I’m jealous of this thing they have, the crew. The banter between Portia and Fenn; how they always give Gammand the room for the silence he needs, for hours at a time; how they grieved for Miki and could see beyond her sour moments, which I could not. They are so different, but they had something to share—nine months of experiences I won’t have with anyone else in the universe.

I follow them, and all the way there I keep thinking of Miki and her open eyes, the purple marks around her throat. And weirdly, I think of my hands on her throat, squeezing, squeezing, squeezing. About when one would stop squeezing, and how hard, and how to keep holding on if that person was fighting you. I don’t understand why such intrusive thoughts enter my head. I’ve never considered the concept of hurting another human, but it makes me sick to my stomach. My days, all of them, had been spent reading about Earth history and knitting and singing and climbing the walls. Learning everything I could about Cyclo. Dreaming of milking cows, gathering warm chicken eggs, or pounding sweet rice flour to make injeolmi, my favorite sweet tteok covered in roasted soybean powder. I have never dreamt of such a thing, nor has Cyclo ever put that dream into me.
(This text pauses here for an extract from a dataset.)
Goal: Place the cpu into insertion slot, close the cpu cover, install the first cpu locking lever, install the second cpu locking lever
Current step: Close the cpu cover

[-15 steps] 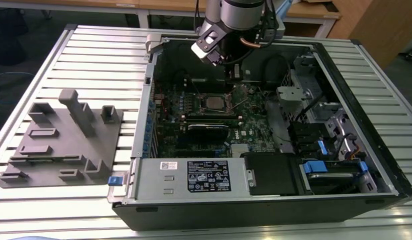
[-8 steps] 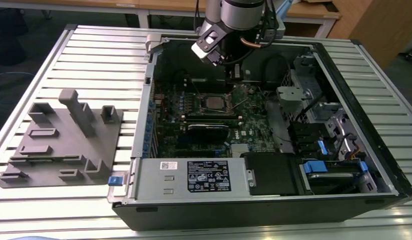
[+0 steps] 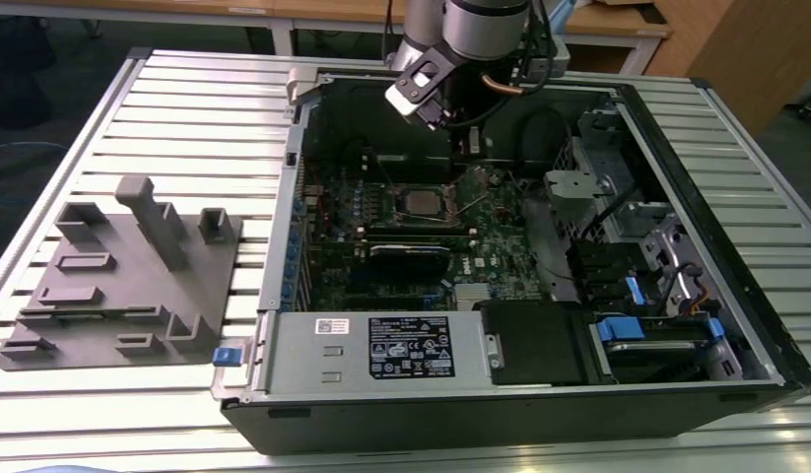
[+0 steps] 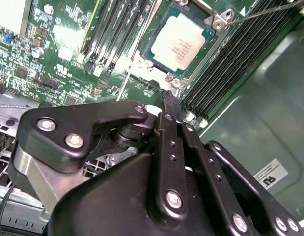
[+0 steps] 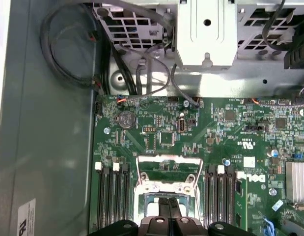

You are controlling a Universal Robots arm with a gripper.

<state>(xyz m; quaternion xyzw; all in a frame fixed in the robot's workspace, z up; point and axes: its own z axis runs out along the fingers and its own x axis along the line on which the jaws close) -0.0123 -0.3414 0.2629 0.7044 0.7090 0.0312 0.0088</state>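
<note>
claw [image 4: 167, 102] closed by insertion slot [image 4: 143, 63] | second wrist view: cpu [image 4: 180, 43] seated

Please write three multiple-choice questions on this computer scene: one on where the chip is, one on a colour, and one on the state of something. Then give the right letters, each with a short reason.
1. Where is the chip?
A. on the floor
B. in the socket on the board
C. in a person's hand

2. What colour is the board?
A. green
B. red
C. white

3. In what state is the computer case?
A. closed on all sides
B. open, lying on its side
C. standing upright with the panel on

Answers:
1 B: in the second wrist view, the pale chip sits inside the socket's metal rim.
2 A: the board's surface is green in both wrist views.
3 B: in the exterior view, the board is in plain sight from above.
</note>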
Or could she have? Could Cyclo be capable of telling my subconscious to do something like this?

“Hana. What are you doing?”

I’ve stopped walking, and I’m staring at my hands, making a clawing gesture, as if choking a ghost in front of me. Fenn is watching me with startled eyes.

“Oh. Nothing.” I put my hands quickly behind my back.

“Well, we’re here. Come on. I can’t leave you out here. Doran says we have to stay together.”

“Of course.”

We’re outside the delta containment unit. Miki’s in there. Gammand has already gone ahead of us with the body bag over his shoulder and the hover gurney somewhere in front of him. Being heavier, he has less problem with the low-g here.

“We have to take some radiation measurements on her,” Fenn says grimly. I nod and follow him into the cavernous containment area, already better at using the handholds to maneuver near the egg-shaped vacuoles. As we approach the bend of the corridor where Miki is, Gammand hollers. He’s about twenty feet ahead of us, and his voice echoes weirdly from the bulbous walls.

Fenn and I look at each other.

“What is it?” Fenn hollers back.

“It’s Miki.” Gammand turns around and drops the body bag, which slowly drifts to the floor. “She’s gone.”